Data frame

A data frame is used for storing data tables. It is a list of vectors having equal length. Each row of these grids corresponds to measurements or values of an instance, while each column is a vector containing data for a specific variable. Data frames are different from matrices for the fact that their data values don't need to be of the same type, while matrices require the data value to be of the same type.

Example

Let us create a basic data frame and then gradually build a more complex data frame which uses the various parameters that the data.frame() function allows.

Let us create a simple data frame that is empty.


 #creating an empty data frame and assiging it to variable df.
 df <- data.frame()
 df

Now that we have created the basic data frame with 0 rows and 0 columns, let us look at how can we create a bit more sophisticated data frames.

Let us first create some vectors that we will subsequently use to create the data frame (After all, data frame is a list of vectors having equal length).

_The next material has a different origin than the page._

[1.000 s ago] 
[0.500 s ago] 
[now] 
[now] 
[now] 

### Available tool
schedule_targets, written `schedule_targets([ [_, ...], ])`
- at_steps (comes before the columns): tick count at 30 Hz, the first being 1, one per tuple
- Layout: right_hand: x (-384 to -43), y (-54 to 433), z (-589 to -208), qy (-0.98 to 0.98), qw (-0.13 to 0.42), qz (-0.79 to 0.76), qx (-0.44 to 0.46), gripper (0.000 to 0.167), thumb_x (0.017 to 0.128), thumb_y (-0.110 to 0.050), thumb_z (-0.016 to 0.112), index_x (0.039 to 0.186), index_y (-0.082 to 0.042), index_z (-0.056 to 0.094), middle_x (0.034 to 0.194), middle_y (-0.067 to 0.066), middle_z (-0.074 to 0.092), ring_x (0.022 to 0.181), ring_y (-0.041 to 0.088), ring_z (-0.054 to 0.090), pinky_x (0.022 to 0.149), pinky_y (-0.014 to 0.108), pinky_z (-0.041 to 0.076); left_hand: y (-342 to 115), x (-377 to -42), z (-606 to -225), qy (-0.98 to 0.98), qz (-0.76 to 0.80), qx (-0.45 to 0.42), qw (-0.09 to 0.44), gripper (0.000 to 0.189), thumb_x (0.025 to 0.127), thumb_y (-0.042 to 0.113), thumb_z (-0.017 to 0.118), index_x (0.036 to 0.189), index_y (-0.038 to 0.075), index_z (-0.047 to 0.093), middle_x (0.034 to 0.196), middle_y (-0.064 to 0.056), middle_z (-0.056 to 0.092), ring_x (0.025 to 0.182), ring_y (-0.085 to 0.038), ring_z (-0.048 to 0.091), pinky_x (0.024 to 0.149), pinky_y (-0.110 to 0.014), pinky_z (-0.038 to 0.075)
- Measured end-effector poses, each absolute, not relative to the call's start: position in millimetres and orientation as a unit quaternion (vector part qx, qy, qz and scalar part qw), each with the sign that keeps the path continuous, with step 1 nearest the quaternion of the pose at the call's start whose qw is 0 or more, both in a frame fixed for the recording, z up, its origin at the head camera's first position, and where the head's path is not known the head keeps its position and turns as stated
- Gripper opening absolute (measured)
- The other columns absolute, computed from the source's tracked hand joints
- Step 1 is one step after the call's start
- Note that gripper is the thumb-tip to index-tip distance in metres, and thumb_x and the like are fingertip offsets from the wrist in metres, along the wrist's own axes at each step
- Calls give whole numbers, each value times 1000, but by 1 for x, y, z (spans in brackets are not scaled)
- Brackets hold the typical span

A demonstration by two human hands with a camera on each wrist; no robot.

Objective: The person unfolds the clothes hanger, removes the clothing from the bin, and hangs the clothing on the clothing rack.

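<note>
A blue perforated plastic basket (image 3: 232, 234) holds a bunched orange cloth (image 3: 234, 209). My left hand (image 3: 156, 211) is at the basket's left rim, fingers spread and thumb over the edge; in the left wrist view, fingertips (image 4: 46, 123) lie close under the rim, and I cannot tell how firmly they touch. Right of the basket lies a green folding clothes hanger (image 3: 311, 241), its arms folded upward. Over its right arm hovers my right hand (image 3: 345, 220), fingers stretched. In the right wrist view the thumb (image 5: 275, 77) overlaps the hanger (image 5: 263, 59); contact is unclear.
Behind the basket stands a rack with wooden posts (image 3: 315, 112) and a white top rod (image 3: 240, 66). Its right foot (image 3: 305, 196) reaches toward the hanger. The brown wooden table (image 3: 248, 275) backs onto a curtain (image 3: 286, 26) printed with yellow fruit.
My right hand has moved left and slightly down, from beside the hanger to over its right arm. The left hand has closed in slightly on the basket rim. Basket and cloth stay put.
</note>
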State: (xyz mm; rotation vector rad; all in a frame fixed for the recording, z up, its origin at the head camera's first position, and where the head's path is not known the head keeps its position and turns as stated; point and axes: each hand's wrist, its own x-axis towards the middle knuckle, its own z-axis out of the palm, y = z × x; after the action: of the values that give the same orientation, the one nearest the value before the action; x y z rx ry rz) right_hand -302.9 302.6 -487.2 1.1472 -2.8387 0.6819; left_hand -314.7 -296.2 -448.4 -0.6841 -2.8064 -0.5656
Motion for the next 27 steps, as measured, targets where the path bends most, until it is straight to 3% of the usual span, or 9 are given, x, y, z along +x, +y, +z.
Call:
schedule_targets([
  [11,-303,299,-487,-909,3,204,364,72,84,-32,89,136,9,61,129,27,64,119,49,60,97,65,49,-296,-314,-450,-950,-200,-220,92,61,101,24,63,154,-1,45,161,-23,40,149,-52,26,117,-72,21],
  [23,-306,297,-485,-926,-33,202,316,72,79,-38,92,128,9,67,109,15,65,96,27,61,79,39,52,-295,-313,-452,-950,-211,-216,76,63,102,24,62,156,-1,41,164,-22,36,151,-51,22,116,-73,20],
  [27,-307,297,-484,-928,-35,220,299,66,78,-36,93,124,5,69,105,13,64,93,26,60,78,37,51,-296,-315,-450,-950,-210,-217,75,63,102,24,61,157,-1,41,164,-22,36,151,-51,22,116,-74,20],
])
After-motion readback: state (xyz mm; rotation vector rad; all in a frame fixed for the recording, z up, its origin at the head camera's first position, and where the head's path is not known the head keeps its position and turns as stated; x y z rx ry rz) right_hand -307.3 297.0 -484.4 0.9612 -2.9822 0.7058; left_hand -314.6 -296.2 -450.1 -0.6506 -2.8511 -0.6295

 firstName <- c("Ethan", "Captian", "John", "Selina")
 lastName <- c("Hunt", "Jack", "Whick", "Kyle")
 sex <- c("MALE", "MALE", "MALE", "FEMALE")
 score <- c(97, 88, 85, 92)

With the above code we have created 4 vectors. The vector score is of the numeric type and rest of the three are of the character type. Notice how they all have the same number of elements (4). Let us now combine them into one data frame using the data.frame() function.


 firstName <- c("Ethan", "Captian", "John", "Selina")
 lastName <- c("Hunt", "Jack", "Whick", "Kyle")
 sex <- c("MALE", "MALE", "MALE", "FEMALE")
 score <- c(97, 88, 85, 92)
 #creating a data frame named stu_df
 stu_df <- data.frame(firstName, lastName, sex, score)
 stu_df

Now, that we have created the data frame let us get some more information about the data frame we just created. We can do this by using the str() function.


 firstName <- c("Ethan", "Captian", "John", "Selina")
 lastName <- c("Hunt", "Jack", "Whick", "Kyle")
 sex <- c("MALE", "MALE", "MALE", "FEMALE")
 score <- c(97, 88, 85, 92)
 #creating a data frame named stu_df
 stu_df <- data.frame(firstName, lastName, sex, score)
 stu_df
 #using str() to get more information about the data frame.
 str(stu_df)

If you want a quick glance on the data frame and want to know how the data looks like in the data frame you can always run head() and tail() functions on your data frame. They return the first 5 rows and the last five rows of the data frame respectively.


 firstName <- c("Ethan", "Captian", "John", "Selina")
 lastName <- c("Hunt", "Jack", "Whick", "Kyle")
 sex <- c("MALE", "MALE", "MALE", "FEMALE")
 score <- c(97, 88, 85, 92)
 stu_df <- data.frame(firstName, lastName, sex, score)
 head(stu_df)
 tail(stu_df)

Now, the data.frame() assigns the column names as the names of the vectors you provided while building the data frame. You can retrieve these names using the names() function.

 firstName <- c("Ethan", "Captian", "John", "Selina")
 lastName <- c("Hunt", "Jack", "Whick", "Kyle")
 sex <- c("MALE", "MALE", "MALE", "FEMALE")
 score <- c(97, 88, 85, 92)
 stu_df <- data.frame(firstName, lastName, sex, score)
 names(stu_df)
 firstName <- c("Ethan", "Captian", "John", "Selina")
 lastName <- c("Hunt", "Jack", "Whick", "Kyle")
 sex <- c("MALE", "MALE", "MALE", "FEMALE")
 score <- c(97, 88, 85, 92)
 rowNames <- c("first Row","Second row","Third Row","fourth Row")
 stu_df <- data.frame(firstName, lastName, sex, score, row.names = rowNames)
 #to only access rows 1 through 3 and column 3 through 4.
 stu_df <- stu_df[1:3, 3:4]
 stu_df

Also instead of numbers, we can use names of the columns to subset them. See the example below:

 firstName <- c("Ethan", "Captian", "John", "Selina")
 lastName <- c("Hunt", "Jack", "Whick", "Kyle")
 sex <- c("MALE", "MALE", "MALE", "FEMALE")
 score <- c(97, 88, 85, 92)
 rowNames <- c("first Row","Second row","Third Row","fourth Row")
 stu_df <- data.frame(firstName, lastName, sex, score, row.names = rowNames)
 stu_df <- stu_df[1:3, c("sex", "score")]
 stu_df

If you want to add a new column to the existing data frame, you can do so by using the $ operator and the assignment operator '<-'

 firstName <- c("Ethan", "Captian", "John", "Selina")
 lastName <- c("Hunt", "Jack", "Whick", "Kyle")
 sex <- c("MALE", "MALE", "MALE", "FEMALE")
 score <- c(97, 88, 85, 92)
 rowNames <- c("first Row","Second row","Third Row","fourth Row")
 stu_df <- data.frame(firstName, lastName, sex, score, row.names = rowNames)
 stu_df
 # adding a new column to the existing data frame
 stu_df$age <- c(38, 50, 45, 24)
 stu_df